Top of Provided data
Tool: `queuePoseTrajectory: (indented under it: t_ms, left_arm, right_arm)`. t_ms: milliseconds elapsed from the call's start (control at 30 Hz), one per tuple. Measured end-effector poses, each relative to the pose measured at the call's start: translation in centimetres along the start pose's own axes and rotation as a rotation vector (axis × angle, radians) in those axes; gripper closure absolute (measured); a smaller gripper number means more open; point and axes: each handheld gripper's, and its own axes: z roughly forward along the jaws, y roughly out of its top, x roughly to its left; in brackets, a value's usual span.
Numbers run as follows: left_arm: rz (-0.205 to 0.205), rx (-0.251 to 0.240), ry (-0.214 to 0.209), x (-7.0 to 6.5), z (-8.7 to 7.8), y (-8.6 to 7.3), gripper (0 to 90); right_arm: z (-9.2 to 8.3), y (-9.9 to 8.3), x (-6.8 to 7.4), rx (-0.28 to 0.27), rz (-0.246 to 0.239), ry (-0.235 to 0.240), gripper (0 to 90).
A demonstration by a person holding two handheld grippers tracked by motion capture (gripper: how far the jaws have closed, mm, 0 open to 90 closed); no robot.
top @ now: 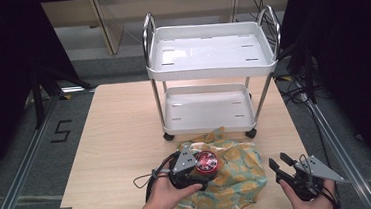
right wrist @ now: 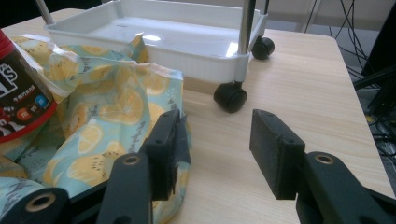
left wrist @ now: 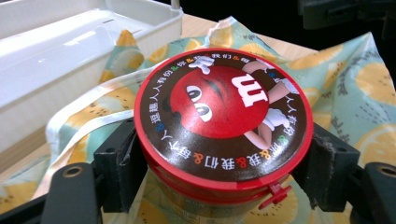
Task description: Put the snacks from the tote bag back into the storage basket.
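Observation:
A round candy jar (left wrist: 223,121) with a red lid and a brown label is clamped between both pads of my left gripper (top: 194,171), just above a lemon-print cloth bag (top: 234,173). In the high view the jar's lid (top: 206,162) shows over the bag's left part. In the right gripper view the jar (right wrist: 21,100) stands at the far left edge. My right gripper (top: 282,163) sits open to the right of the bag, nothing between its fingers (right wrist: 275,151); its left pad lies against the bag's edge (right wrist: 116,121).
A white two-tier trolley (top: 211,72) on black castors stands at the table's middle rear; its lower tray (left wrist: 56,51) is close behind the bag. One castor (right wrist: 230,97) is near my right gripper. Bare wooden table (top: 116,140) lies left.

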Motion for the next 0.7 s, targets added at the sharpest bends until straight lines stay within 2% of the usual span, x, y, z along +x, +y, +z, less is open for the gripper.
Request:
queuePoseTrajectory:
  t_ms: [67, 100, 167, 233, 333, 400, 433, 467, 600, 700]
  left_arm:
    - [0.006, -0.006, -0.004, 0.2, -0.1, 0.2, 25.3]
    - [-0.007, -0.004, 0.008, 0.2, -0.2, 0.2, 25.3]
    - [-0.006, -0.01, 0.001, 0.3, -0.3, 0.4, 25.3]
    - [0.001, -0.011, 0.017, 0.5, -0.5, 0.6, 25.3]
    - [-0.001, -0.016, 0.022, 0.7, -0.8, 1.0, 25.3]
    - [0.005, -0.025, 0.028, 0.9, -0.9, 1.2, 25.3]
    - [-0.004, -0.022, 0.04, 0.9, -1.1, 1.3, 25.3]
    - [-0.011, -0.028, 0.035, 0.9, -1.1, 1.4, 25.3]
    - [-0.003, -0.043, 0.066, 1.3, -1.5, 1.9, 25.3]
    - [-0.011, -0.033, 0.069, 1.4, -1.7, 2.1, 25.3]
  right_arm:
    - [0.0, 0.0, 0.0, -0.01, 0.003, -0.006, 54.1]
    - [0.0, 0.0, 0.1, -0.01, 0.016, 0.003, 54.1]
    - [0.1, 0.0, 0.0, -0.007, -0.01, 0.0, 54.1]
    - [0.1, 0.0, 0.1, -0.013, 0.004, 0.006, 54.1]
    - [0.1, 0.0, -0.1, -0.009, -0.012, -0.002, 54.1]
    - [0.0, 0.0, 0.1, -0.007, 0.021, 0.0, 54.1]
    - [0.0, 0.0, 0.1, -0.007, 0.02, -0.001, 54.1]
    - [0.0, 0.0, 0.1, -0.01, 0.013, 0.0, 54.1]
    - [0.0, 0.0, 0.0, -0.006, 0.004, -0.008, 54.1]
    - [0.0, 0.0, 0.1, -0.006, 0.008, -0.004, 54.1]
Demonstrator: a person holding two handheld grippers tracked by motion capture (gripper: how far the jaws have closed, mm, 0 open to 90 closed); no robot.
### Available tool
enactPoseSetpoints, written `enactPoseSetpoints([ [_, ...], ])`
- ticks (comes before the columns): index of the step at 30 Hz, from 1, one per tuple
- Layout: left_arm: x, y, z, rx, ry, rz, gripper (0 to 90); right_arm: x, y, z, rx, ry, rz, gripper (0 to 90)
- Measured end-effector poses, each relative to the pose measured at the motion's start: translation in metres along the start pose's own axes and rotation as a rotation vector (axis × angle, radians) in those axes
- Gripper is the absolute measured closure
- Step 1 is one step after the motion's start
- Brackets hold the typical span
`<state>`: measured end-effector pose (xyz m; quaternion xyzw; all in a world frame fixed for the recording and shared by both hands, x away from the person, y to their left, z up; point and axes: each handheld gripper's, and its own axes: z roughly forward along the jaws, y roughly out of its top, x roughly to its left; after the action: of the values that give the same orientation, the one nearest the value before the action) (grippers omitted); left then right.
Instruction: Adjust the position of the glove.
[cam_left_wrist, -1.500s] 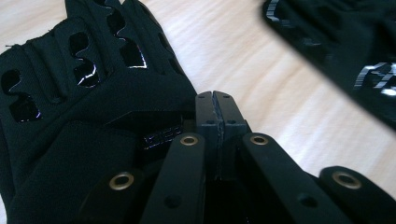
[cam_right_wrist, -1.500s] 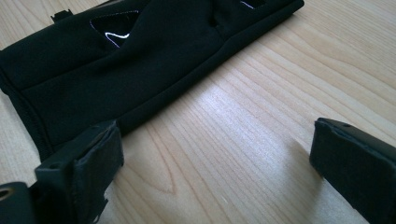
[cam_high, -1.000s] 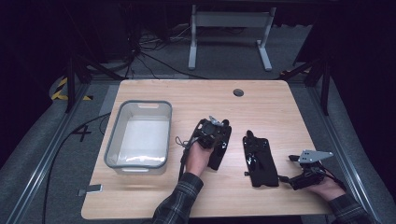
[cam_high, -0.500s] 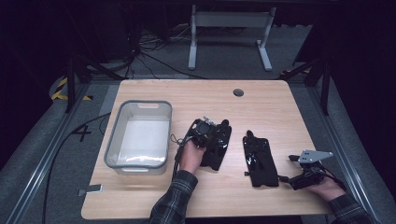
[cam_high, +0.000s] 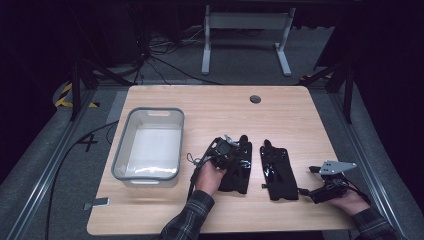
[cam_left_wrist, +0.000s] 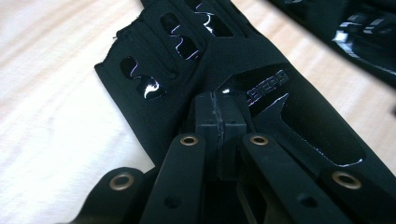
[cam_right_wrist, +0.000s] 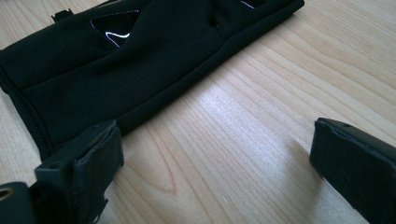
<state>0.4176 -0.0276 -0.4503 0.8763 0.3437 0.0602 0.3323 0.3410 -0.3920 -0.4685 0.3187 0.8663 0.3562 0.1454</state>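
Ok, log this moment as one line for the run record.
left gripper: shut, on left glove | right gripper: open, beside right glove | bin: holds no glove

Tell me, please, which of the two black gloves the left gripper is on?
The glove nearer the bin: the left gripper sits on it, jaws shut; the other glove lies untouched.

In the high view, the left tongs (cam_high: 231, 150) and hand (cam_high: 210, 175) cover part of the left glove (cam_high: 241, 175). In the left gripper view, the picture's edges cut off that glove (cam_left_wrist: 299, 121); whether fabric is pinched is indeterminable.
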Motion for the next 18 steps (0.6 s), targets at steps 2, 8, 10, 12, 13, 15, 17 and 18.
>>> enactPoseSetpoints([
  [2, -0.004, -0.001, 0.000, -0.003, -0.004, 0.000, 90.0, 0.000, 0.000, 0.000, 0.000, 0.000, 0.000, 3.3],
  [8, -0.016, -0.002, 0.003, -0.017, -0.024, -0.003, 89.9, 0.000, 0.000, 0.000, 0.000, 0.000, 0.000, 3.3],
  [10, -0.019, 0.000, 0.006, -0.024, -0.037, -0.003, 89.9, 0.000, 0.000, 0.000, 0.000, 0.000, 0.000, 3.3],
  [12, -0.023, 0.000, 0.007, -0.031, -0.031, -0.005, 89.9, 0.000, 0.000, 0.000, 0.000, 0.000, 0.000, 3.3],
  [13, -0.024, 0.001, 0.008, -0.036, -0.035, -0.009, 89.8, 0.000, 0.000, 0.000, -0.001, -0.001, -0.001, 3.3],
  [15, -0.025, 0.001, 0.009, -0.042, -0.035, -0.011, 89.8, 0.000, 0.000, 0.000, -0.001, 0.000, -0.001, 3.3],
  [17, -0.027, 0.002, 0.011, -0.050, -0.049, -0.018, 89.7, 0.000, 0.000, 0.000, 0.000, 0.000, 0.000, 3.3],
  [18, -0.028, 0.002, 0.011, -0.048, -0.052, -0.018, 89.6, 0.000, 0.000, 0.000, -0.001, -0.001, -0.001, 3.3],
])
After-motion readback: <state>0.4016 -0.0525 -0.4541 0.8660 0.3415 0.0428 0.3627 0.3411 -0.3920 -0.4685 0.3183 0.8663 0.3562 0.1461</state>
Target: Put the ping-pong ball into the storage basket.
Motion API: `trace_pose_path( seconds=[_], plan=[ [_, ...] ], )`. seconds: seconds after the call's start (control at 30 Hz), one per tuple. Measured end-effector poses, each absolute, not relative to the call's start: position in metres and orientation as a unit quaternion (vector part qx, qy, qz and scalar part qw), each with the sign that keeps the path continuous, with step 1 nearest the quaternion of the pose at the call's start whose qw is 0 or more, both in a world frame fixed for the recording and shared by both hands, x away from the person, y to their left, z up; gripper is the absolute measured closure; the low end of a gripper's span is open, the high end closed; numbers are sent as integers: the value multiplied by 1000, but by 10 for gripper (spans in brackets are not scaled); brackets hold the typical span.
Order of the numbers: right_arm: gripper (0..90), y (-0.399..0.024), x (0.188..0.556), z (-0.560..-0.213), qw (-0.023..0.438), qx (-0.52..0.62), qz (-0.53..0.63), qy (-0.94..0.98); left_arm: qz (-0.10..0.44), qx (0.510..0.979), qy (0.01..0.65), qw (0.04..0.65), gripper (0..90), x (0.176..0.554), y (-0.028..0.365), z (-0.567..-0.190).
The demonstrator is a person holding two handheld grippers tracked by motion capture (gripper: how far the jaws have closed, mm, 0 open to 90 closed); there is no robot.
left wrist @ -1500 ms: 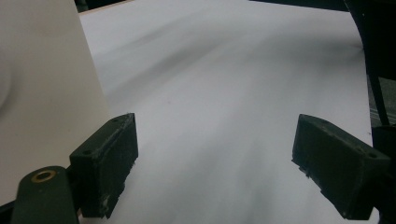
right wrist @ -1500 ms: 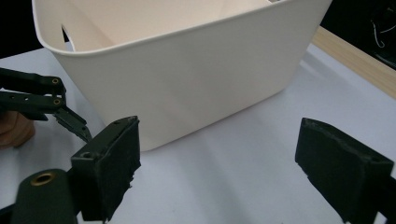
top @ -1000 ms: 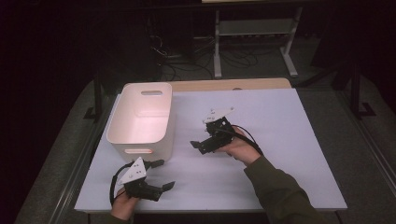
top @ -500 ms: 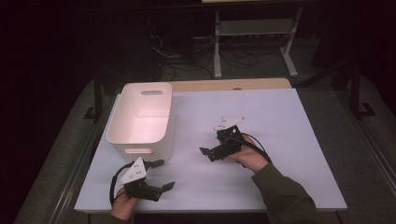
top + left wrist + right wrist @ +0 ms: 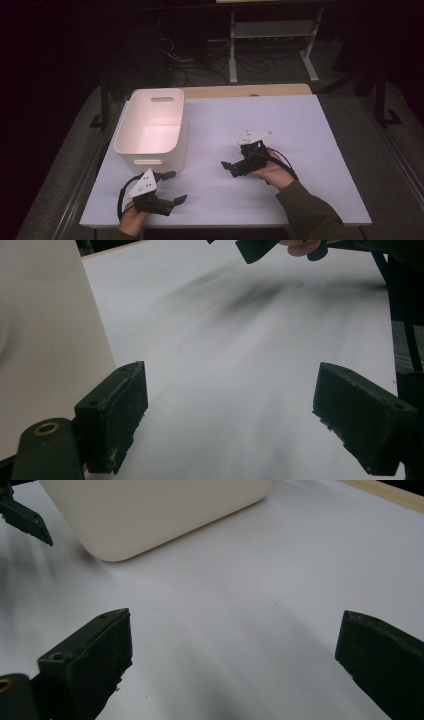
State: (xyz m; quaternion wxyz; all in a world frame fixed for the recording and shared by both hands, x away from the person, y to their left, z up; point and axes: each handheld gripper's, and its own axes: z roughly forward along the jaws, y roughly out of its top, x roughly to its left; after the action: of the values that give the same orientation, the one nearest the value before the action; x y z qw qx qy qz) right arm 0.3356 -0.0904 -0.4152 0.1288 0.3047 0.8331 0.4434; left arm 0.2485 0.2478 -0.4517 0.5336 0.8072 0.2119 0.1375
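Both grippers' jaws wide; bare table [image 5: 300,120] right of bin [image 5: 150,127].

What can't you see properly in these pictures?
- High view: the bottom of the white bin nearest the person is hidden by its own front wall, so what lies there can't be told.
- Left gripper view: the right gripper is cut off by the top edge.
- Right gripper view: the bin's inside is hidden, with its outer wall facing the camera.
- High view: the room behind the table is too dark.
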Motion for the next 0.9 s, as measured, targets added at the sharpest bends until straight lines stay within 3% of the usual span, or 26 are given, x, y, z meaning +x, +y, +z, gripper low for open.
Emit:
trace_pose_path(
  seconds=[0.9],
  plan=[
    [13, -142, 309, -433, 149, 345, 449, 811, 137, 808, 210, 533, 142, 249, 248, -452]
  ],
)
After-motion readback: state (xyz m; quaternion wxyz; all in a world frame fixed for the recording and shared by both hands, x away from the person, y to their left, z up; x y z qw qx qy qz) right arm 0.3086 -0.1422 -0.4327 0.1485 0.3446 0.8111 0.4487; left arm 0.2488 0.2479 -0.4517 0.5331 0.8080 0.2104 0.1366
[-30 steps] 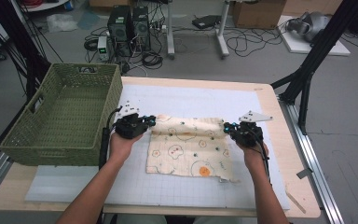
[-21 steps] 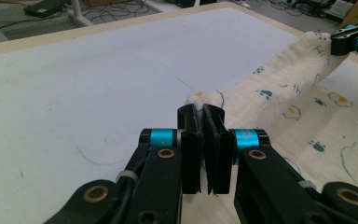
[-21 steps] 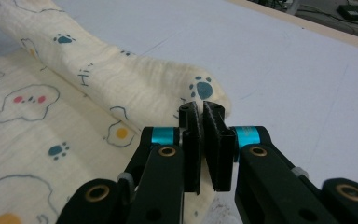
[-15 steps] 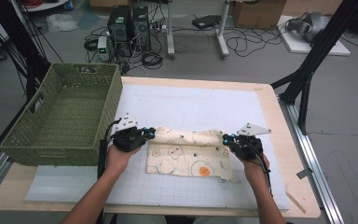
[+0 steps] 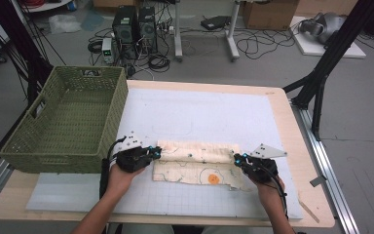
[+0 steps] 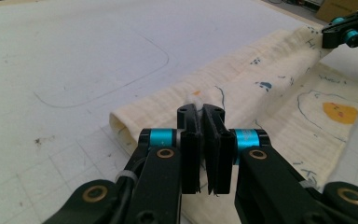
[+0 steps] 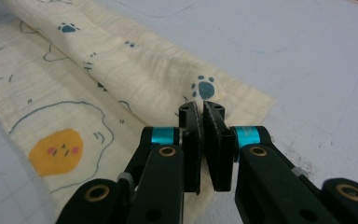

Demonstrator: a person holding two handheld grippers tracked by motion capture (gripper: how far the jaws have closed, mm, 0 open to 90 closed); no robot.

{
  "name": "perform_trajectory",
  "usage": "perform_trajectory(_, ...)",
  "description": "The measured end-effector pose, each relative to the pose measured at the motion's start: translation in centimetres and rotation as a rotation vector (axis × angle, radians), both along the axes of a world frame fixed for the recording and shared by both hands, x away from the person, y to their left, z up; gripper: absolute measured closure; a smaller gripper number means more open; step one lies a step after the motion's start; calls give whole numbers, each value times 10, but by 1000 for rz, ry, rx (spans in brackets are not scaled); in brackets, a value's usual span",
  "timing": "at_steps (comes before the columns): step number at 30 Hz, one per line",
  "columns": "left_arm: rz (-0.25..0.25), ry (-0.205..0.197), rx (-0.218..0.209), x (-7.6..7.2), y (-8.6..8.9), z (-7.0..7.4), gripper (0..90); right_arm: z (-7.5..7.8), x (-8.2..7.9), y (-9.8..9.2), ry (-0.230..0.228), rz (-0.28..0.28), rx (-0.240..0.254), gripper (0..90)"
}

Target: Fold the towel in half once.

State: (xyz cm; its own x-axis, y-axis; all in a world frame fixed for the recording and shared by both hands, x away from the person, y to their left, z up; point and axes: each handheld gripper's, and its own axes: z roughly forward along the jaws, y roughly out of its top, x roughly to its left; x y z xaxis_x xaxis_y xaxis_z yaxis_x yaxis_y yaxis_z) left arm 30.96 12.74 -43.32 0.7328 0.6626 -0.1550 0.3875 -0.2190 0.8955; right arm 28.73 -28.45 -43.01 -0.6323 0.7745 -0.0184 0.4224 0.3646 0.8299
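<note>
A cream cloth (image 5: 195,168) printed with a fried egg and paw prints lies on the white mat, its far edge folded over toward me. My left gripper (image 5: 157,152) is shut on the fold's left end; a bit of cloth (image 6: 261,84) pokes out past the closed tips of the left gripper (image 6: 200,112). My right gripper (image 5: 237,158) is shut on the fold's right end, and the right gripper (image 7: 201,109) has its jaws pressed together over the cloth (image 7: 121,65). The other gripper (image 6: 347,30) appears at the far end in the left gripper view.
A green woven basket (image 5: 53,161) stands at the table's left, close beside my left hand. The white gridded mat (image 5: 199,112) stretches beyond the cloth. The wooden table edge (image 5: 311,195) lies to the right, with black frame legs and cables on the floor behind.
Both hands have come toward me and a little lower, drawing the cloth's far edge over the rest of it. The uncovered part nearest me has grown narrower.
</note>
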Motion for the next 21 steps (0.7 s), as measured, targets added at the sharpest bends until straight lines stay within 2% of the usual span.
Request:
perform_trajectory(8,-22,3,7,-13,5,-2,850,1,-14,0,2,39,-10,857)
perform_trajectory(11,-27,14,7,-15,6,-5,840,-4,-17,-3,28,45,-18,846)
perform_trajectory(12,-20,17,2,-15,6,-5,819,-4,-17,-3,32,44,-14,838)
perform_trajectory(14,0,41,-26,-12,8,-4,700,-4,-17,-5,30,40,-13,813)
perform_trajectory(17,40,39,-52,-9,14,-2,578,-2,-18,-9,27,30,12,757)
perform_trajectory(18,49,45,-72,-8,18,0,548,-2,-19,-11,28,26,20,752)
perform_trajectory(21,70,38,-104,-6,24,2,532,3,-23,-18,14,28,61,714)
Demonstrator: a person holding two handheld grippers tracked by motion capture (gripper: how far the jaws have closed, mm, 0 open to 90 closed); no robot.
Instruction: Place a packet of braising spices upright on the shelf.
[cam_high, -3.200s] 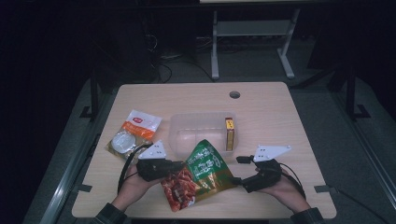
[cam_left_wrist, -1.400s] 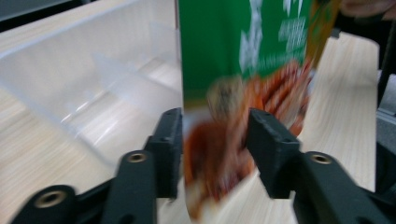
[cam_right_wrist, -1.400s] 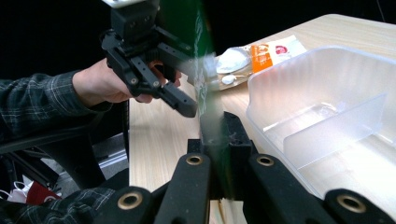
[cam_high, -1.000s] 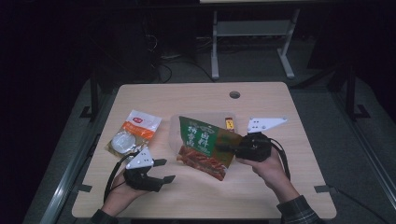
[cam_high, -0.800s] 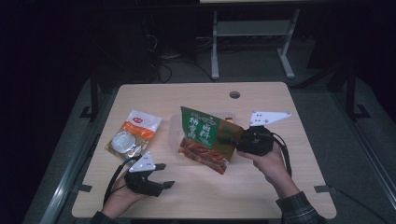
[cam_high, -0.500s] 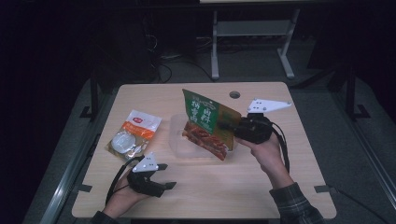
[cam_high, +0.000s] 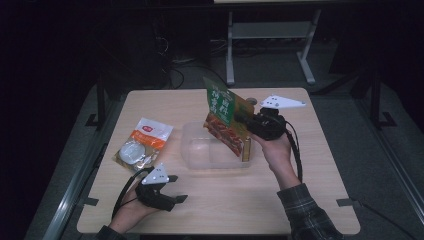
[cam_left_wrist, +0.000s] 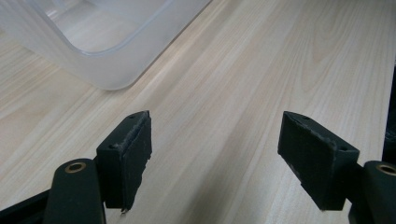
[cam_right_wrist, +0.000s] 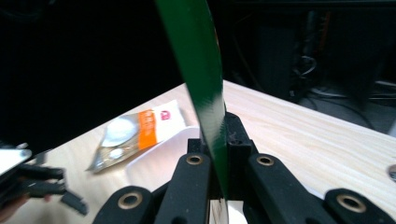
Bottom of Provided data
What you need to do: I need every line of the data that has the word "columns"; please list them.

Problem solution:
- ticks (comes before the columns): index of the step at 30 Hz, from 1, one per tuple
  "timing": "at_steps (comes before the columns): step number at 30 Hz, one per line",
  "columns": "left_arm: rz (-0.25..0.25), ry (-0.205..0.197), rx (-0.218..0.209), x (-7.6..7.2), y (-8.6..8.9), z (-7.0..7.4), gripper (0..90); right_arm: z (-7.5..7.8), x (-8.2..7.9), y (-9.8..9.2), ry (-0.230..0.228), rz (-0.28..0.28), rx (-0.240..0.254), gripper (0..90)"

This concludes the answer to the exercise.